Il y a chez Fernand Guisarde dont il faudra bientôt reparler et chez Fernand Christine tenu avec panache par Baptiste Roulière depuis plus de quinze ans. L’adresse garde son air d’antan, ses banquettes qui ont vu défiler des décennies de bons vivants, depuis 1970, date de création de la maison qu’on dirait plus ancienne. Il y a cette patine rassurante qui sent la nappe à carreaux le verre ballon et les discussions qui s’étirent. Pas de lifting tape-à-l’œil : le cadre cinquantenaire reste dans son jus, et c’est tant mieux. Le cœur est là, et l’assiette suit, sans faire semblant de rejouer la partition du vieux bistrot parisien. Ici, on ne surjoue pas l’authentique, on se contente de le vivre.
D’entrée, la saucisse sèche de la maison Montalet donne le ton : franche, rustique, sans minauderie. Les poireaux crayons, réveillés par une vinaigrette bien envoyée et des œufs de saumon, jouent la partition du bistrot chic sans perdre leur âme. L’os à moelle, lui, arrive en majesté, escorté de sa fleur de sel de Guérande et de pain toasté : c’est gras, c’est bon, c’est exactement ce qu’on est venu chercher. Les escargots de Bourgogne, généreusement nappés de beurre persillé, rappellent que la tradition n’est pas un gros mot, surtout quand elle est exécutée avec justesse.
Puis ça déroule, sans fausse note mais avec une certaine gourmandise assumée : morilles crémées au vin jaune, riches et terriennes, ravioles aux cèpes de la Mère Maury, flirtant sans complexe avec une sauce foie gras qui frôle l’indécence. Ici, on ne compte pas les calories, on les célèbre. Les plats de résistance enfoncent le clou : la côte de bœuf normande (qu’on aimerait, certes, un peu plus tendre), escortée d’une béarnaise solide et de frites maison bien dorées, à volonté, servies dans sa cocotte en fonte, impose le respect. La côte de cochon de chez Montalet, bien élevée à Lacaune (Tarn), arrive avec une purée qui ne triche pas.
Quant aux rognons de veau flambés, avec la moutarde à l’ancienne pour étendard, ils rappellent que le bistrot peut encore être un terrain de jeu pour les amateurs de goût affirmé. Un modèle du genre, servi avec ses pommes grenailles. Les desserts jouent la carte du classique bien ficelé : tarte Tatin fondante, Paris-Brest généreux, glace vanille, turbinée minute SVP, relevée de griottes au kirsch de Fougerolles, baba au rhum qui ne craint pas l’ivresse. Rien de révolutionnaire, mais tout est à sa place, et c’est déjà beaucoup.

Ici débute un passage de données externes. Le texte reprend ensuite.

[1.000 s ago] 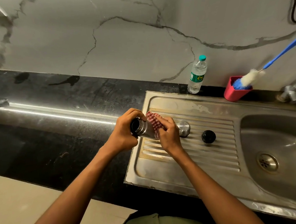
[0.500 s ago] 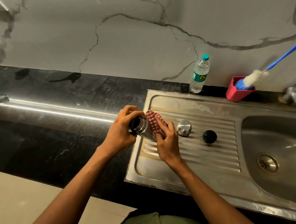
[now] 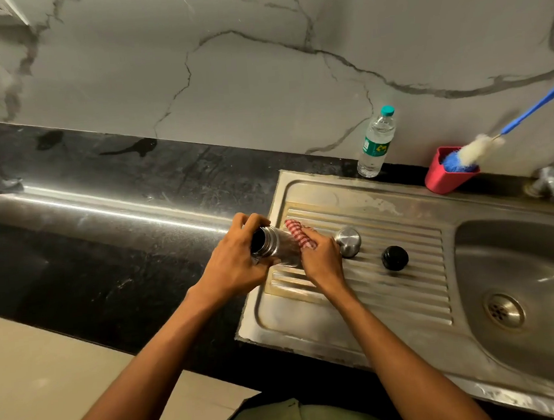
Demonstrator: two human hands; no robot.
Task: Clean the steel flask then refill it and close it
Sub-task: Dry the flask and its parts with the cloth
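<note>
Flask (image 3: 276, 247) is held on its side between both hands, just above the drainboard's (image 3: 367, 305) left edge, long axis running left to right, open mouth towards the left. The neck end is gripped by the left hand (image 3: 232, 267); a checked cloth (image 3: 299, 236) is pressed around the body by the right hand (image 3: 322, 262), fingers curled. Steel cap (image 3: 348, 241) and black stopper (image 3: 394, 258) are seen just right of the right hand, which is judged nearer for capping; refilling is not yet done.
</note>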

Et puis il y a les vins, en embuscade, prêts à faire basculer le repas du côté des grandes heures, issus d’une cave immense et d’une carte d’une richesse presque provocante. Un Meursault les Narvaux 2022 de Jean-Marie Bouzereau, précis et ample, un Morey-Saint-Denis 1er cru la Riotte 2020 du domaine Taupenot-Merme, profond, racé ou encore un pinot noir cuvée Mathieu 2023 du Kirrenbourg, signé Marc Rinaldi, plus joueur mais non moins sérieux, avec son fruité intense, sa belle ampleur, enchantent.
Attention, ils peuvent faire flamber la note. Mais les choix plus raisonnables ne manquent pas. Et dans tous les vignobles sur les quelques 30000 flacons de la collection maison. Et la formule du midi permet de garder l’addition à une hauteur raisonnable. Bien sûr, Fernand Christine ne cherche pas à réinventer le bistrot, et c’est précisément sa force. Ici, on mange vrai, on boit bien, et on ressort avec ce sentiment rare d’avoir touché du doigt une certaine idée de Paris. Un bistrot qui a du mordant, sans jamais mordre à côté.